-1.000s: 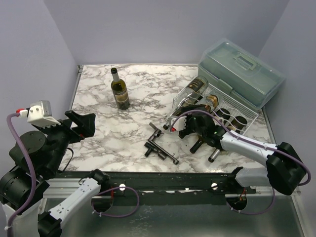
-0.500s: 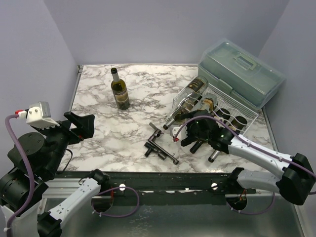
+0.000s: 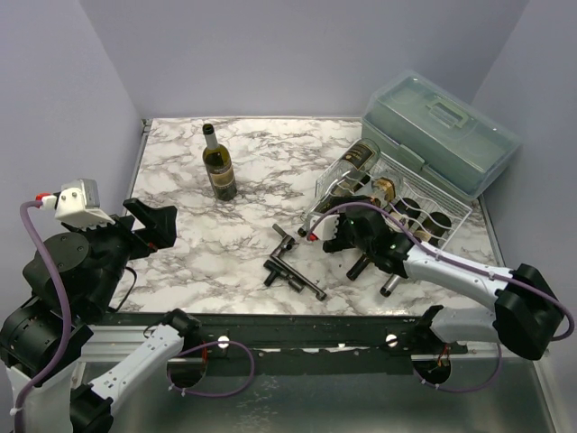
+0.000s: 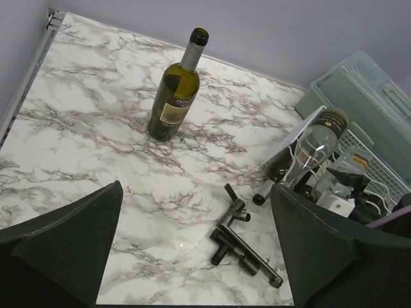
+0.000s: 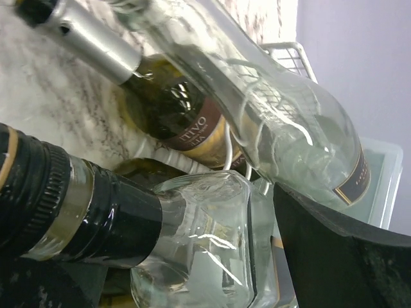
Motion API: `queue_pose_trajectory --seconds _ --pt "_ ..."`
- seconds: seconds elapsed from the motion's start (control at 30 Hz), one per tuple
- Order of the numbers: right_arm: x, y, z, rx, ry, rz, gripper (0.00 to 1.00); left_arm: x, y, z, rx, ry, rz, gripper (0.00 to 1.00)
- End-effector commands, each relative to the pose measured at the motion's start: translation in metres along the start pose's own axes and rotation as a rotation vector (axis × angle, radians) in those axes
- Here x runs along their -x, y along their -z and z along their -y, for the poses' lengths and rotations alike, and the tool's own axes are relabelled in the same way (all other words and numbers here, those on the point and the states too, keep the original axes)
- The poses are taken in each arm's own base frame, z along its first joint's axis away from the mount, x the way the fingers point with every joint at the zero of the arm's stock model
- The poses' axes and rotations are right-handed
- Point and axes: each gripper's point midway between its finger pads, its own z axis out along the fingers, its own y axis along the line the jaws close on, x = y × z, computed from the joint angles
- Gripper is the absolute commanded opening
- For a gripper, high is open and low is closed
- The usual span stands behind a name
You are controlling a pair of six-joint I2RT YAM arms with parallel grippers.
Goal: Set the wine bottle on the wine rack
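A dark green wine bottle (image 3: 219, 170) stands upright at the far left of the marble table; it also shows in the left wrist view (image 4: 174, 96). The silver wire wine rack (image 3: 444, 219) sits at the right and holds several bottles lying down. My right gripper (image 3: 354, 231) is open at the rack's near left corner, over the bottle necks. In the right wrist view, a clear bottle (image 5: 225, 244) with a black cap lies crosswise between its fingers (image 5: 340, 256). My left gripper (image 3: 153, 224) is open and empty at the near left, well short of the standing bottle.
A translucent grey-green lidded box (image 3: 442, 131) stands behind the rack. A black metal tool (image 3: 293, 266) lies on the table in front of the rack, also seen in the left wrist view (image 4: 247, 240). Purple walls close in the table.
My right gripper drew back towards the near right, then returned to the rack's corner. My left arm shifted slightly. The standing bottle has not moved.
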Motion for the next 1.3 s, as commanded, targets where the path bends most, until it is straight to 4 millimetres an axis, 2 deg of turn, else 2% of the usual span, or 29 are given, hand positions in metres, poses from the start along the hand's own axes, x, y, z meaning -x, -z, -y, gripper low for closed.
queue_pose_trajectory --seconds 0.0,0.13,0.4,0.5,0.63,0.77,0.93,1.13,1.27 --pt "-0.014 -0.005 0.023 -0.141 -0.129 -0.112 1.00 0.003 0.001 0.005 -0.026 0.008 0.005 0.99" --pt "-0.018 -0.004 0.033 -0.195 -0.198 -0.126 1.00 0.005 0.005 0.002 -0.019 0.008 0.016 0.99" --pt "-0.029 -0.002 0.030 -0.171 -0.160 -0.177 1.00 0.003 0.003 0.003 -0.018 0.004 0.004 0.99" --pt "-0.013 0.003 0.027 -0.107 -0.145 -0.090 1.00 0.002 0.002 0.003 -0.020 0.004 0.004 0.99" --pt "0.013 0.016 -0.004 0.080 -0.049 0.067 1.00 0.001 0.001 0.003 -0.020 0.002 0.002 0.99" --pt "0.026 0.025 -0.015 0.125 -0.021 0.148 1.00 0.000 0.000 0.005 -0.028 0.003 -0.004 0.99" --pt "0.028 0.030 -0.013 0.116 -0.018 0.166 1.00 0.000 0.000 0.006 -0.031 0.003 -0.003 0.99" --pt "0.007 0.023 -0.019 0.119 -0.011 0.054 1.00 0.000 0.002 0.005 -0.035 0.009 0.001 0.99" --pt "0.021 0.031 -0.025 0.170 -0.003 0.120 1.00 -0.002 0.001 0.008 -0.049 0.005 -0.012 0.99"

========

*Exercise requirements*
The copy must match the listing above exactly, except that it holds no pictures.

*Solution to this exercise*
-1.000s: 
-0.500s: 
+0.000s: 
+0.000s: 
+0.000s: 
Motion API: `queue_pose_trajectory --seconds _ --pt "_ ..."`
- seconds: seconds elapsed from the motion's start (control at 30 Hz), one per tuple
- Order of the numbers: right_arm: x, y, z, rx, ry, rz, gripper (0.00 to 1.00); left_arm: x, y, z, rx, ry, rz, gripper (0.00 to 1.00)
- End-effector commands, each relative to the pose measured at the motion's start: translation in metres along the start pose's own axes and rotation as a rotation vector (axis × angle, radians) in those axes
- Here x runs along their -x, y along their -z and z along their -y, for the poses' lengths and rotations alike, and the tool's own axes are relabelled in the same way (all other words and numbers here, those on the point and the states too, keep the original axes)
- The poses are taken in each arm's own base frame, z along its first joint's axis away from the mount, x the way the fingers point with every joint at the zero of the arm's stock model
- The poses' axes and rotations are right-handed
- Point and axes: each gripper's point midway between its finger pads, its own z axis out along the fingers, its own y axis along the line the jaws close on, x = y × z, computed from the joint angles
- Gripper is the absolute commanded opening
- For a gripper, high is open and low is closed
- The usual span stands behind a name
You are controlling a pair of six-joint I2RT YAM arms with parallel grippers.
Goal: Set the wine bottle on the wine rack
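A dark green wine bottle (image 3: 219, 170) stands upright at the far left of the marble table; it also shows in the left wrist view (image 4: 174, 96). The silver wire wine rack (image 3: 444, 219) sits at the right and holds several bottles lying down. My right gripper (image 3: 354, 231) is open at the rack's near left corner, over the bottle necks. In the right wrist view, a clear bottle (image 5: 225, 244) with a black cap lies crosswise between its fingers (image 5: 340, 256). My left gripper (image 3: 153, 224) is open and empty at the near left, well short of the standing bottle.
A translucent grey-green lidded box (image 3: 442, 131) stands behind the rack. A black metal tool (image 3: 293, 266) lies on the table in front of the rack, also seen in the left wrist view (image 4: 247, 240). Purple walls close in the table.
My right gripper drew back towards the near right, then returned to the rack's corner. My left arm shifted slightly. The standing bottle has not moved.
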Motion for the next 1.3 s, as commanded, targets where the path bends most, until it is straight to 4 millimetres an axis, 2 deg of turn, else 2% of the usual span, or 29 are given, hand positions in metres, poses from the start along the hand's own axes, x, y, z meaning -x, -z, -y, gripper low for closed.
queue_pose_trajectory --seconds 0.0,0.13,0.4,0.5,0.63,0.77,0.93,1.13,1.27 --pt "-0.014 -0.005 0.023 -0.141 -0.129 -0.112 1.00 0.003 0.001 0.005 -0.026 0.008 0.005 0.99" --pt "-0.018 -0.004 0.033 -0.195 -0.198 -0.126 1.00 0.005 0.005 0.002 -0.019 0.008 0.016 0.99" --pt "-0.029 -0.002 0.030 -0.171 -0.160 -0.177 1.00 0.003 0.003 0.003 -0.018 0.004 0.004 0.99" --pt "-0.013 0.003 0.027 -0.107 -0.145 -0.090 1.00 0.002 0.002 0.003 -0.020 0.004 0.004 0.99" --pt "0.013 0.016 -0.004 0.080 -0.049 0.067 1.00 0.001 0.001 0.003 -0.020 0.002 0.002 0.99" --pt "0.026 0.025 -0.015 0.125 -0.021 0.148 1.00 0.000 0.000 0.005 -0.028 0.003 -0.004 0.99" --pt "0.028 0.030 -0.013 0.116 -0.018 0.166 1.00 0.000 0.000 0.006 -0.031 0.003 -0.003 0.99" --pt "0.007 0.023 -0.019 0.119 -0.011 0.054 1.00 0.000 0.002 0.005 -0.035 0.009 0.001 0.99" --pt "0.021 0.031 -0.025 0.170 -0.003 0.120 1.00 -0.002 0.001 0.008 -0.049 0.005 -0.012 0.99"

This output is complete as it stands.